Kostas Pardalis
Posted on March 6, 2023
A pragmatic guide on working with dates in SQL using DuckDB
Ok so we talked on how SQL deals with Dates and there's a rich arsenal of tools to help us do whatever we want with time information in SQL.
But, working with dates is still a pain.
You might think that the technology is just not there but I would argue that it's not a technical issue but more of a human issue plus the fact that time is just a hard concept.
Interpreting time is a messy business.
There are different ways to do it and there's no way that someone can figure this out just by observing syntax.
For example consider the following date:
"2023-01-02"
What's the right date format?
"yyyy-mm-dd" or "yyyy-dd-mm"
Both the above formats can syntactically express the above date but only one is right and to know which one, we either need more samples or we need someone to explicitly tell us what the format is.
This is just a tiny example that people from Europe moving to the US might have encountered in their every day lives, even without having to write code to parse dates.
Computers are simple
They are and they have a very elegant way of representing time.
The most common way to do it is by using an integer that represents time passed from a specific starting date.
The most common example of this approach is the Unix Time Stamp which tracks time as a running total of seconds, the count starts at the Unix Epoch on January 1st, 1970 at UTC.
You might wonder about how we count time before that, well, computers can represent negative numbers, right?

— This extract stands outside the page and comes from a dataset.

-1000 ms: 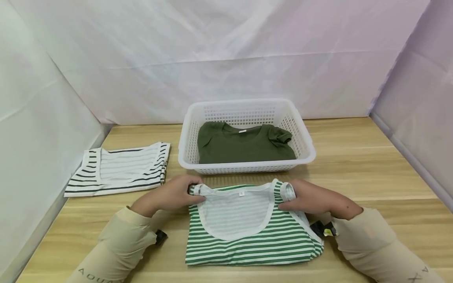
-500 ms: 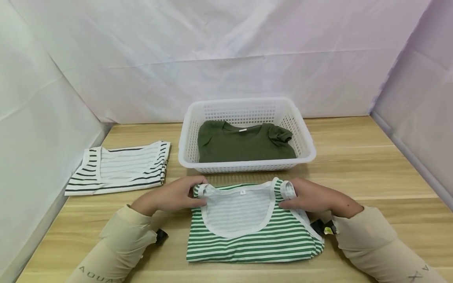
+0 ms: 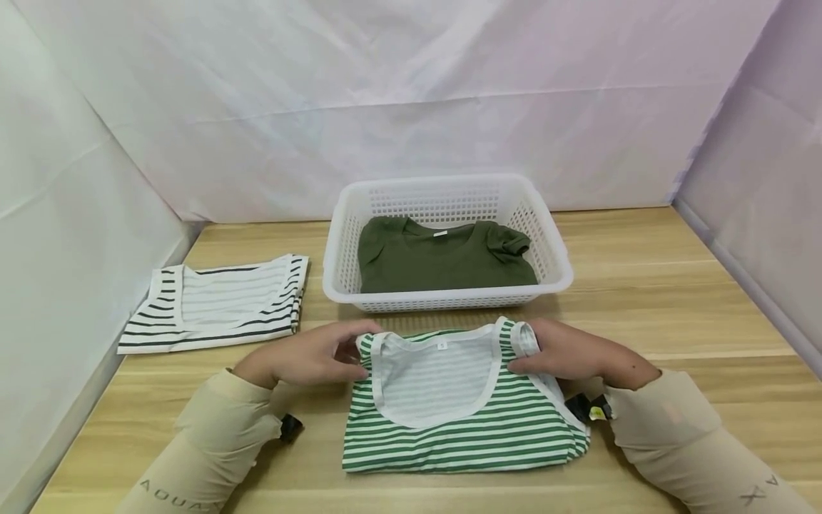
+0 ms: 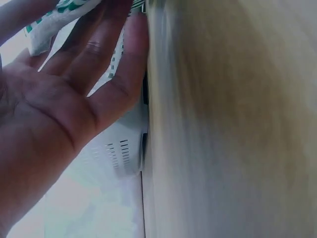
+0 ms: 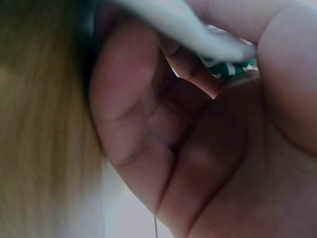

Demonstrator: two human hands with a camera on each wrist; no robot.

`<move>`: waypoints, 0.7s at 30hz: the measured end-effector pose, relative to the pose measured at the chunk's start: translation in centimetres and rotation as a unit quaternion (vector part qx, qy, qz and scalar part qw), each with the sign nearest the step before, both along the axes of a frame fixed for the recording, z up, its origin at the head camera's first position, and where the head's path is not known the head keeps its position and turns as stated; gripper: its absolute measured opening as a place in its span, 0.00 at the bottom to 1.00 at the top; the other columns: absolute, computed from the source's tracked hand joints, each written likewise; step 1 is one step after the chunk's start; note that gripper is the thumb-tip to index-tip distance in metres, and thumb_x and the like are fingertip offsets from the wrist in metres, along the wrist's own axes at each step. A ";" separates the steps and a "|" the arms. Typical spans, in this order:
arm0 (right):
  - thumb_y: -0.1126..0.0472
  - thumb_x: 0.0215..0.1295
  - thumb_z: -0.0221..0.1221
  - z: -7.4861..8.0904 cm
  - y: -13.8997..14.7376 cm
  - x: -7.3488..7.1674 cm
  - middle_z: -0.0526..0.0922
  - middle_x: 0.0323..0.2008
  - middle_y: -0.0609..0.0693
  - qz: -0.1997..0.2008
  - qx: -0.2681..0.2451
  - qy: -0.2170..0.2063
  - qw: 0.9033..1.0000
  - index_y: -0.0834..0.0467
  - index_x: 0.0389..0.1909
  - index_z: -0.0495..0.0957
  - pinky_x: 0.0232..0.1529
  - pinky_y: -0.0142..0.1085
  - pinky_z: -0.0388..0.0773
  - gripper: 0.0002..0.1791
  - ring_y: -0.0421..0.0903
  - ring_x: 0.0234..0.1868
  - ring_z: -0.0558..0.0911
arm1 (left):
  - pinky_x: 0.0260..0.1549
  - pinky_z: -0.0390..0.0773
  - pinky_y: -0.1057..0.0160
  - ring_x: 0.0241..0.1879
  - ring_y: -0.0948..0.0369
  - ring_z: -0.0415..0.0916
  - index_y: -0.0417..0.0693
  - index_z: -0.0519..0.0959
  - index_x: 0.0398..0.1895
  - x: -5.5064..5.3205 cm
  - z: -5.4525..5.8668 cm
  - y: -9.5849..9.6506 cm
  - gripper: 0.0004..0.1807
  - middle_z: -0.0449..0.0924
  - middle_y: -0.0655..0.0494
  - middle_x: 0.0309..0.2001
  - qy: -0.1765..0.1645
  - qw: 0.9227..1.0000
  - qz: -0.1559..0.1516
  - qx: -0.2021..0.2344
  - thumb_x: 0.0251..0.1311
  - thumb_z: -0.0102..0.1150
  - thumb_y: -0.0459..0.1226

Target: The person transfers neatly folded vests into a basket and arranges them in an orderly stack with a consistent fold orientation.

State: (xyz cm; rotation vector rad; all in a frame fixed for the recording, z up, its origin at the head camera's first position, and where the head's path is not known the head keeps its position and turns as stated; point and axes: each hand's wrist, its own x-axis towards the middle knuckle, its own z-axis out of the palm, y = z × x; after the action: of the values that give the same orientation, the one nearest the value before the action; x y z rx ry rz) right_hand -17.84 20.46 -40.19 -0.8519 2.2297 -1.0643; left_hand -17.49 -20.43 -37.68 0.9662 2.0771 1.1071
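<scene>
A folded green-and-white striped tank top (image 3: 462, 439) lies in front of me, its white-trimmed scoop neck facing up. At its left shoulder is my left hand (image 3: 315, 355), thumb on the front and fingers curved behind the cloth. In the left wrist view, these fingers are loosely bent, with the striped fabric between them and the thumb. My right hand (image 3: 568, 351) grips the right shoulder, its thumb on the stripes and its fingers curled behind the white armhole trim (image 5: 218, 44). The fabric between the shoulders sags slightly.
Behind the tank top stands a white perforated basket (image 3: 449, 300) with a folded dark green T-shirt (image 3: 443, 264) inside. Left of it, a folded black-and-white striped top (image 3: 225, 303) lies on the wooden table (image 3: 668, 300). White cloth walls (image 3: 411, 114) enclose the back and sides.
The tank top's left side has shifted slightly right and inward, and its shoulders a little farther from me. My left thumb has drawn back to the cloth's edge; the right hand keeps its hold.
</scene>
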 end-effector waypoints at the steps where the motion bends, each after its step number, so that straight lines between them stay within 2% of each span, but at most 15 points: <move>1: 0.57 0.69 0.63 0.0 0.0 0.0 0.87 0.45 0.48 -0.001 -0.001 0.000 1.000 0.60 0.56 0.78 0.44 0.31 0.80 0.19 0.36 0.42 0.82 | 0.51 0.80 0.63 0.51 0.61 0.80 0.56 0.67 0.66 0.0 0.0 0.1 0.28 0.79 0.55 0.55 -0.008 1.000 0.008 0.003 0.65 0.62 0.33; 5: 0.56 0.68 0.64 -0.2 0.1 -0.1 0.87 0.43 0.48 0.000 -0.009 -0.003 1.000 0.60 0.54 0.79 0.43 0.31 0.80 0.17 0.35 0.40 0.82 | 0.49 0.82 0.63 0.51 0.59 0.83 0.51 0.66 0.66 0.1 0.1 0.6 0.30 0.83 0.51 0.54 -0.061 0.997 0.038 0.022 0.62 0.64 0.30; 7: 0.56 0.67 0.64 -0.3 0.1 0.0 0.87 0.41 0.47 0.002 -0.015 -0.011 1.000 0.60 0.52 0.79 0.42 0.32 0.81 0.17 0.36 0.39 0.82 | 0.51 0.82 0.63 0.53 0.58 0.83 0.47 0.69 0.64 0.1 0.0 0.7 0.27 0.84 0.49 0.54 -0.088 0.995 0.040 0.028 0.62 0.65 0.30; 9: 0.56 0.67 0.65 -0.3 0.1 0.1 0.86 0.40 0.47 0.007 -0.019 -0.014 1.000 0.59 0.51 0.79 0.41 0.32 0.81 0.16 0.36 0.38 0.82 | 0.49 0.83 0.63 0.50 0.59 0.84 0.43 0.74 0.61 0.2 -0.1 0.7 0.23 0.86 0.49 0.51 -0.093 0.995 0.030 0.026 0.62 0.66 0.32; 12: 0.55 0.66 0.66 -0.1 0.0 0.2 0.85 0.38 0.47 0.014 -0.022 -0.019 0.999 0.59 0.50 0.78 0.39 0.32 0.81 0.16 0.36 0.36 0.81 | 0.44 0.83 0.65 0.43 0.62 0.83 0.47 0.81 0.54 0.1 -0.2 0.7 0.17 0.87 0.54 0.45 -0.061 0.998 0.003 0.001 0.62 0.67 0.36; 16: 0.55 0.66 0.66 0.1 -0.1 0.5 0.84 0.41 0.48 0.030 -0.014 -0.040 0.999 0.59 0.54 0.76 0.42 0.33 0.82 0.20 0.37 0.39 0.82 | 0.40 0.79 0.66 0.38 0.64 0.76 0.55 0.80 0.55 0.3 -0.2 0.8 0.18 0.81 0.62 0.40 -0.011 0.998 -0.027 -0.054 0.63 0.67 0.43; 19: 0.54 0.63 0.67 0.3 -0.5 0.9 0.83 0.39 0.46 0.028 0.009 -0.036 0.999 0.58 0.53 0.77 0.42 0.32 0.81 0.20 0.37 0.38 0.81 | 0.37 0.75 0.68 0.35 0.66 0.71 0.59 0.78 0.55 0.6 -0.2 1.1 0.19 0.76 0.64 0.35 0.007 0.995 -0.027 -0.092 0.62 0.67 0.48; 21: 0.54 0.61 0.69 0.3 -0.8 1.2 0.82 0.34 0.44 0.022 0.028 -0.021 0.999 0.57 0.47 0.79 0.38 0.31 0.80 0.17 0.36 0.33 0.80 | 0.37 0.75 0.68 0.34 0.68 0.72 0.59 0.79 0.53 0.8 -0.3 1.4 0.18 0.76 0.66 0.34 0.020 0.993 -0.020 -0.114 0.62 0.67 0.49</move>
State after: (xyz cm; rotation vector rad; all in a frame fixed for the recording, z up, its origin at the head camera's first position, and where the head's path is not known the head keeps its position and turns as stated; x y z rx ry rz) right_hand -16.64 19.63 -39.88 -0.8425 2.1850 -0.9868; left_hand -16.65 -19.07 -38.00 0.9192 2.1515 0.8150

Assuming all time stamps are in UTC, representing dates like this is a very elegant way.
Applying operations on dates becomes as easy as applying operations on integers, e.g. addition and substraction.
Of course it wouldn't be fan if everything was perfect.
So, we still have to ensure that time stamps are aligned on the timezone but this is relatively easy as we just have to offset a specific number to convert any timezone to UTC or any other.
Humans have agreed on something called UTC offset, where the timezone contains also the offset from UTC.
For example:
PT is the Pacific Time Zone. We have PST (Pacific Standard Time) and PDT (Pacific Daylight Time) with:
PST: UTC-08:00
PDT: UTC-07:00
As you can see from the above, we can easily get a UTC from a PST time by adding -8 hours and from a PDT by adding -7 hours.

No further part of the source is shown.